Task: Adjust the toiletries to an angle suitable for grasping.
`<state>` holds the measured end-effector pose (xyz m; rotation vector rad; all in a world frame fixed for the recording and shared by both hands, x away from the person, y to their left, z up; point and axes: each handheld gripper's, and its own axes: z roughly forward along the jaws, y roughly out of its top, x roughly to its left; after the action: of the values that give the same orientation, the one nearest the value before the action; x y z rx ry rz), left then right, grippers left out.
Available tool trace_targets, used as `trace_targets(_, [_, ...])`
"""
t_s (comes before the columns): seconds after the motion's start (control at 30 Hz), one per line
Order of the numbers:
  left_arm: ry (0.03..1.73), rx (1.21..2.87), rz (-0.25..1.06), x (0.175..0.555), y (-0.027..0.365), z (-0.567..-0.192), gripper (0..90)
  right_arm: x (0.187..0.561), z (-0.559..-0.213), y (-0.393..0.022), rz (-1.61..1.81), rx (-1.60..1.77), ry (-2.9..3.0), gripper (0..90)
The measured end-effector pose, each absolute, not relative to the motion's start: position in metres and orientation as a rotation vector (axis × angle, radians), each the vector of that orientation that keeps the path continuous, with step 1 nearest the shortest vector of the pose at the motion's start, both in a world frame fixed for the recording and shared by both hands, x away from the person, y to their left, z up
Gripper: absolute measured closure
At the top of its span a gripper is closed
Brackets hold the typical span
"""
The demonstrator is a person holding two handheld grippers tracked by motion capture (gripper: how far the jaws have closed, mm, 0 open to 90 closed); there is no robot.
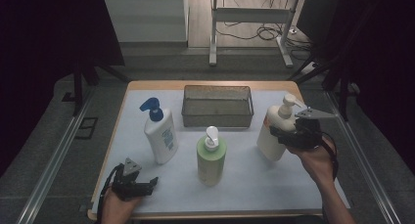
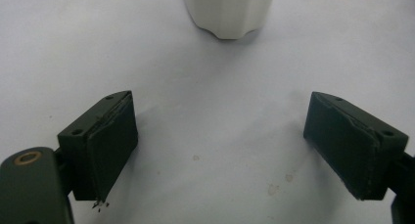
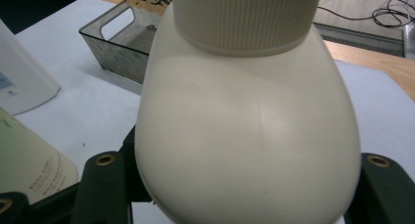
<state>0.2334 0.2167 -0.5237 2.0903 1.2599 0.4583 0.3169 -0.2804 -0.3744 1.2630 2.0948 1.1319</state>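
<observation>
A cream pump bottle (image 1: 272,136) is at the right of the table, tilted, and my right gripper (image 1: 283,135) is shut on its body from the right side. In the right gripper view the cream bottle (image 3: 244,136) sits between the two black jaws of the right gripper (image 3: 244,194). My left gripper (image 1: 149,184) rests low near the front left edge. Its jaws stand wide open over bare white sheet in the left gripper view (image 2: 220,150), with a pale bottle base (image 2: 227,13) farther ahead.
A white bottle with a blue pump (image 1: 160,136) stands at the left and a green bottle with a white pump (image 1: 211,160) in the middle. A dark mesh basket (image 1: 218,117) stands empty at the back. The green bottle (image 3: 29,165) and the basket (image 3: 122,38) lie beyond the cream bottle.
</observation>
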Motion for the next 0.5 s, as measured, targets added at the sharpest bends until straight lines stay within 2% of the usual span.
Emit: trace_targets(0.5, [1.26, 2.09, 0.458, 0.233, 0.217, -0.524, 12.4, 0.329, -0.355, -0.254, 1.162, 1.207, 2.129, 36.8])
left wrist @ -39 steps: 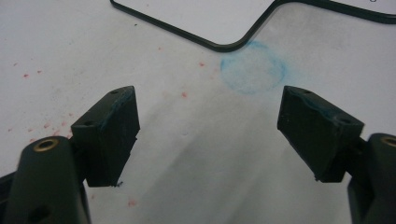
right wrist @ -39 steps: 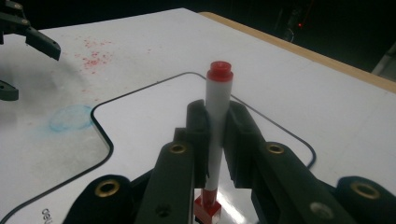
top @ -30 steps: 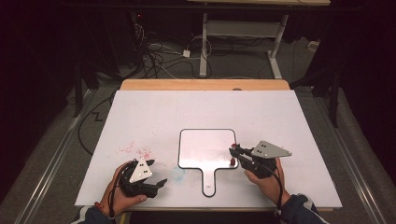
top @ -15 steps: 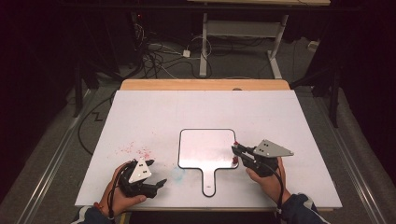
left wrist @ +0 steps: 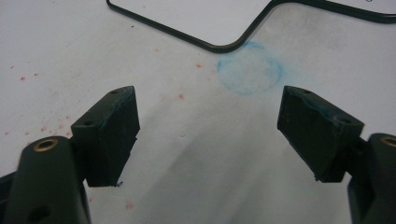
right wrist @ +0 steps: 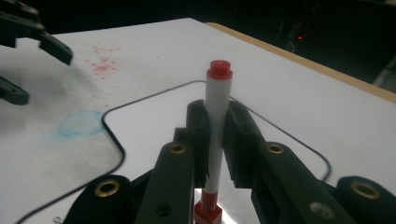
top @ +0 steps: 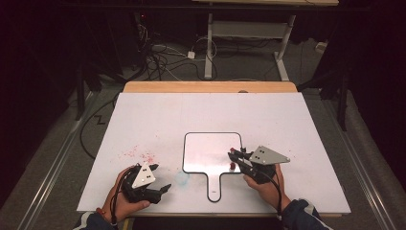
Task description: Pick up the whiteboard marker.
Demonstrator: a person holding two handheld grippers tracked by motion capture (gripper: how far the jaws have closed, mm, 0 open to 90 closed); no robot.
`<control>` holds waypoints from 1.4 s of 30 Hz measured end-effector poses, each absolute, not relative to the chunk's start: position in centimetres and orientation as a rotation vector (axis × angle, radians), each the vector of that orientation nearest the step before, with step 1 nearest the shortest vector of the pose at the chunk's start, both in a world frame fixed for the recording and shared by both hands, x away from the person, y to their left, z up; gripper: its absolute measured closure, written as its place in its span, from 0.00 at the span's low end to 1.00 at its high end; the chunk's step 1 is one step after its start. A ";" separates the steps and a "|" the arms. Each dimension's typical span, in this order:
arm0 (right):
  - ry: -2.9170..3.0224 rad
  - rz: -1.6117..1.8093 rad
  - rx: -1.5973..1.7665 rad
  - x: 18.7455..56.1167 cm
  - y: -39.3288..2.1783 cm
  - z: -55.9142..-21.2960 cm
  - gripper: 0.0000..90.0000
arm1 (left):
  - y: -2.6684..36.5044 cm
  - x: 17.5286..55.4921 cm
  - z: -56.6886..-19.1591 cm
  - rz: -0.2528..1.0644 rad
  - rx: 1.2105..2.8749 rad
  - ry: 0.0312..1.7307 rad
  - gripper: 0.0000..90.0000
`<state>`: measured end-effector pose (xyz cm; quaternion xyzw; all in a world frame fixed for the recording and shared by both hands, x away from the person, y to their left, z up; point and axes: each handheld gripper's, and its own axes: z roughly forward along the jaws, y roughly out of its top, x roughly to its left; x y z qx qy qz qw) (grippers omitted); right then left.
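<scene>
your right gripper (right wrist: pixel 215 140) has its jaws clamped on a red-capped marker (right wrist: pixel 217 130) over the whiteboard (top: pixel 210 151). your left gripper (left wrist: pixel 210 135) rests on the counter (top: pixel 158 115), jaws apart.

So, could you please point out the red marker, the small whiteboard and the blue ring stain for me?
red marker (right wrist: pixel 218 116), right gripper view, white barrel between the fingers.
small whiteboard (top: pixel 210 151), high view, bare middle of its white face.
blue ring stain (left wrist: pixel 250 69), left gripper view, middle of the ring on the table.
</scene>
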<state>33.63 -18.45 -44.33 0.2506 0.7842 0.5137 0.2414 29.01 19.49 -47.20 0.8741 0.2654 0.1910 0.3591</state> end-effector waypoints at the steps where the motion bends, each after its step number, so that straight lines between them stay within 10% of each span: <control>1: 2.137 1.399 0.694 33.7 -18.9 -44.3 0.91 | 19.5 29.0 -47.2 0.492 2.254 0.685 0.22; 42: 2.139 1.462 0.702 34.9 -18.1 -44.6 0.91 | 19.3 29.2 -47.3 0.476 2.263 0.680 0.22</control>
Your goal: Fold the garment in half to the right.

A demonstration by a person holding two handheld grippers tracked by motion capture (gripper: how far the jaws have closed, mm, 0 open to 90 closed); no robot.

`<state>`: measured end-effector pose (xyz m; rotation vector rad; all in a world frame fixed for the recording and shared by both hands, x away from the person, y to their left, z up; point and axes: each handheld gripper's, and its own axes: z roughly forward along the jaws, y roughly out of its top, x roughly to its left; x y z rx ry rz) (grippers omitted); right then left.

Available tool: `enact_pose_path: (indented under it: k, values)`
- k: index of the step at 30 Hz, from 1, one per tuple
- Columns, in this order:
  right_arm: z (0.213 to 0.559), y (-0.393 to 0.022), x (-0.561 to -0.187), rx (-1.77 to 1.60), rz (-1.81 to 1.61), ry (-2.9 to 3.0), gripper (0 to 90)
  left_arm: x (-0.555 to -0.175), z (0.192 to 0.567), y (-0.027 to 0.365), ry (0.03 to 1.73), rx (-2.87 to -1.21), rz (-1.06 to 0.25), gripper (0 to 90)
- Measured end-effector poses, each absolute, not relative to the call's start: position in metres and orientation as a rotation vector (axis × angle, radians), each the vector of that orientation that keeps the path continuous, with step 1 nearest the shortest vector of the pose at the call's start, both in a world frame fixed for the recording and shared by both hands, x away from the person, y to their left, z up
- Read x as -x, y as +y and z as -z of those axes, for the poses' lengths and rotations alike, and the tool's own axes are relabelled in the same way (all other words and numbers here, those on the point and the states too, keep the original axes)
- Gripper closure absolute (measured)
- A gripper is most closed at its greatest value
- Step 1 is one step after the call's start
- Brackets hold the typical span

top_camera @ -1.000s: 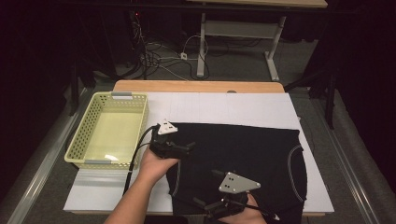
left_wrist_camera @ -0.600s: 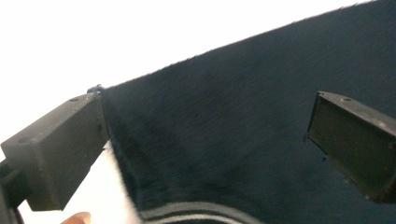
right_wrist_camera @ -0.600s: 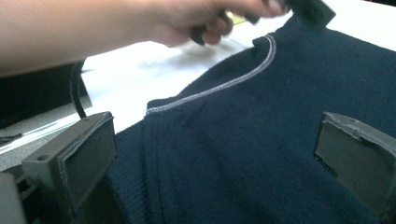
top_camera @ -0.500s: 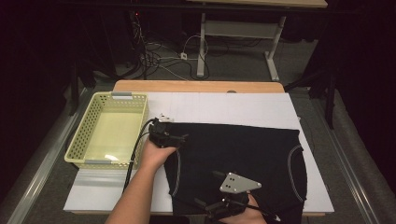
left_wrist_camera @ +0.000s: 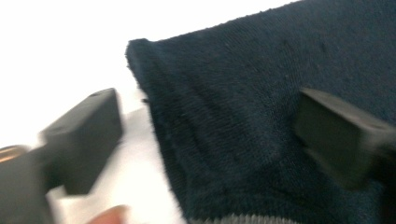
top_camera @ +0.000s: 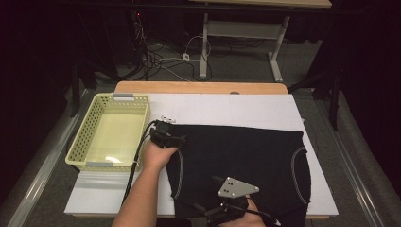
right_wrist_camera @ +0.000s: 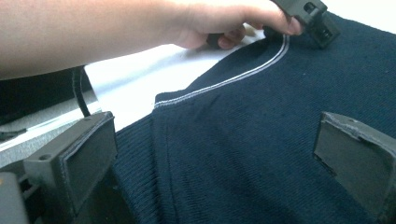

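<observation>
A dark navy knitted garment point(top_camera: 236, 161) with pale seam lines lies flat on the white sheet point(top_camera: 227, 109). My left gripper point(top_camera: 165, 135) is down at its far-left corner. In the left gripper view that corner point(left_wrist_camera: 224, 116) lies between the black jaws of my left gripper point(left_wrist_camera: 210, 140). These have just been closing a little but stand wide, off the cloth. My right gripper point(top_camera: 227, 208), under its grey plate point(top_camera: 236, 187), sits at the garment's near edge. In its own view my right gripper point(right_wrist_camera: 215, 163) is open astride the hem point(right_wrist_camera: 196, 154).
A pale yellow mesh basket point(top_camera: 82, 151) stands left of the garment, close to my left hand point(top_camera: 158, 153). The white sheet covers a wooden table whose far edge point(top_camera: 198, 87) shows. Cables and a desk frame point(top_camera: 241, 33) lie on the floor beyond.
My left gripper has tipped forward and sunk onto the garment's far-left corner, hiding its grey plate. The right gripper has kept still.
</observation>
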<state>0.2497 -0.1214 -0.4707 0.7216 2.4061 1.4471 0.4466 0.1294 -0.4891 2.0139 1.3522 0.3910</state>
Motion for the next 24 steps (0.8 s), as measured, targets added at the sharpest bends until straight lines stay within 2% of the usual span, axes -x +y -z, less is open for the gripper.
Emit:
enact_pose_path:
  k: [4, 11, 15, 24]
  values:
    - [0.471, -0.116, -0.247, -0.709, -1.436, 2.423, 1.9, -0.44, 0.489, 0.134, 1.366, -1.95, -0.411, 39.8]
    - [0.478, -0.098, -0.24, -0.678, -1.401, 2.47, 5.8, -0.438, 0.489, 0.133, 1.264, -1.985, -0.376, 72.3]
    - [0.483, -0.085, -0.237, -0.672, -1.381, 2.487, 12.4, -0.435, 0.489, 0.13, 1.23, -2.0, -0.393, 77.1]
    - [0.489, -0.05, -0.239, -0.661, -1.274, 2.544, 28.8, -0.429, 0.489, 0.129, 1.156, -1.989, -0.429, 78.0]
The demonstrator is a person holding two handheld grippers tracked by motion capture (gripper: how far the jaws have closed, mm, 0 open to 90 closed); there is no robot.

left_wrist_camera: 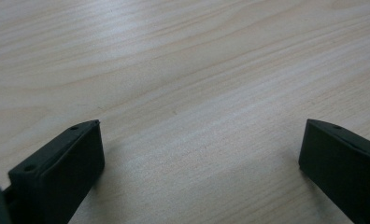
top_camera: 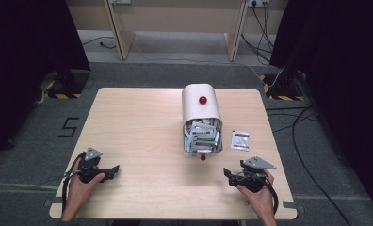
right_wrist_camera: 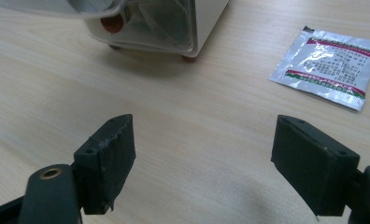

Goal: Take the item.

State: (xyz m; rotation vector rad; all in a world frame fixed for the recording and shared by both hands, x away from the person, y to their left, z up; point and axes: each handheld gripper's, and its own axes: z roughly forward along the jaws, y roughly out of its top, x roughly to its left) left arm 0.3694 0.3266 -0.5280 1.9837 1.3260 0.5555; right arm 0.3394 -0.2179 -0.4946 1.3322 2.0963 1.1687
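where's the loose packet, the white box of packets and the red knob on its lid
loose packet (right_wrist_camera: 327, 65), right gripper view, on its printed face
white box (top_camera: 187, 143), high view, on its left wall beside the packets
red knob (top_camera: 202, 100), high view, on the knob's rounded top, mid lid

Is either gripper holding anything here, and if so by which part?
Nothing is held. The left gripper and right gripper are both open over bare table; the sachet lies untouched beside the box.

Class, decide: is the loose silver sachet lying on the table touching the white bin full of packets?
Apart. The high view shows bare wood between the silver sachet and the white bin.
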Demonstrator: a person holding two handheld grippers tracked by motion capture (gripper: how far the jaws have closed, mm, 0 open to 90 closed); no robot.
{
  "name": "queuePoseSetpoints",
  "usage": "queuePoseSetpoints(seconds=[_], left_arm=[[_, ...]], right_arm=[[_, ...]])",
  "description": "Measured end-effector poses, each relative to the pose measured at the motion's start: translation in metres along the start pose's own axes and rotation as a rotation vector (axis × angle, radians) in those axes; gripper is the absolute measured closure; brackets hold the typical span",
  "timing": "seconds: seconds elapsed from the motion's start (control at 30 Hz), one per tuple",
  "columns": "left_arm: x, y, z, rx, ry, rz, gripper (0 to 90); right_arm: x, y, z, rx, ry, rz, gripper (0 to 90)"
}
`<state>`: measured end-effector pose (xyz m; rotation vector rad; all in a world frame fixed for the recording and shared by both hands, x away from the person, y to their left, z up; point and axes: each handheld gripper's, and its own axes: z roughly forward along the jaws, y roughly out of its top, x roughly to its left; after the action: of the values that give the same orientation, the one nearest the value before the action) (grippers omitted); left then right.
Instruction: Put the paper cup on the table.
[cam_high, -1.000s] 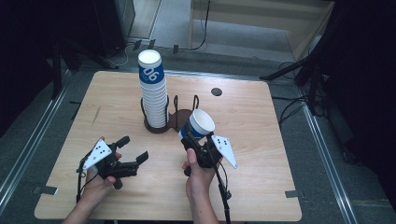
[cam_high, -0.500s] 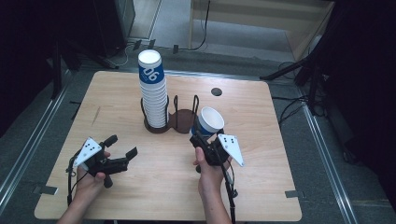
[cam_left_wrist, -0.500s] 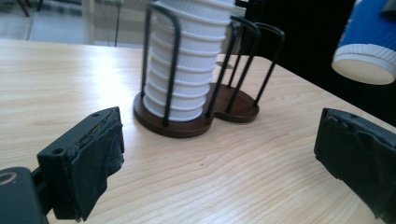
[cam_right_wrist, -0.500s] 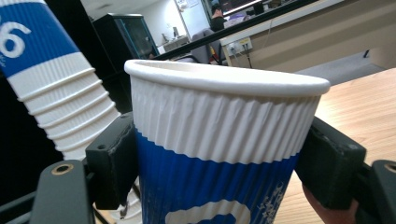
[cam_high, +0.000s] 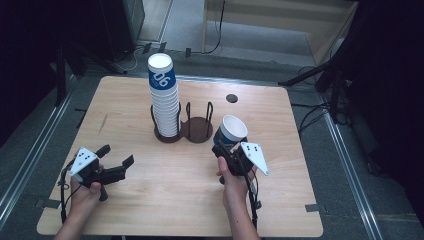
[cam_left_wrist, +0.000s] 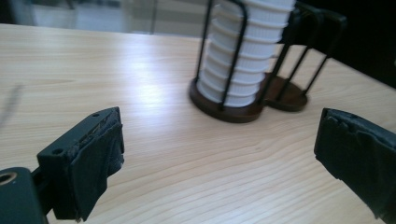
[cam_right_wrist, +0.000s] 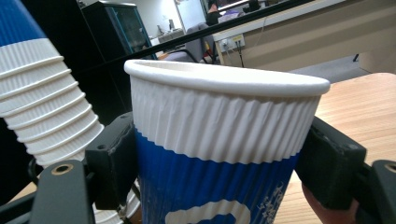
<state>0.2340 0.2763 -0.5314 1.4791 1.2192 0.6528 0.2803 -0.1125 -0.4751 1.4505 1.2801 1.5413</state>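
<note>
A tall stack of white and blue paper cups (cam_high: 164, 97) stands in one ring of a black wire holder (cam_high: 198, 127) with a brown base; the ring beside it is empty. My right gripper (cam_high: 225, 147) is shut on a single blue and white paper cup (cam_high: 231, 131), held tilted just right of the holder. In the right gripper view the pads clamp the cup (cam_right_wrist: 219, 140) on both sides, with the stack (cam_right_wrist: 42, 102) at left. My left gripper (cam_high: 117, 160) is open over the table's front left. In the left gripper view its fingers (cam_left_wrist: 88, 163) stand wide apart, aimed at the stack (cam_left_wrist: 245, 60).
The wooden table (cam_high: 280, 210) has a small dark round hole (cam_high: 231, 98) near its back right. Cables and dark stands lie on the floor behind and to the right of the table.
My left gripper has drifted left and toward the near edge, still open. My right gripper has carried the cup a little to the right, away from the holder.
</note>
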Motion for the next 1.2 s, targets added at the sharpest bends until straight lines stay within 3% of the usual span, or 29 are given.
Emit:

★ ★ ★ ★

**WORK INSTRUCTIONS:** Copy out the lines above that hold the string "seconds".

**RESULT OF THIS EXERCISE:**
t_s (comes before the columns): seconds after the motion's start (control at 30 Hz), one per line
  "usage": "queuePoseSetpoints(seconds=[_], left_arm=[[_, ...]], right_arm=[[_, ...]])",
  "timing": "seconds: seconds elapsed from the motion's start (control at 30 Hz), one per tuple",

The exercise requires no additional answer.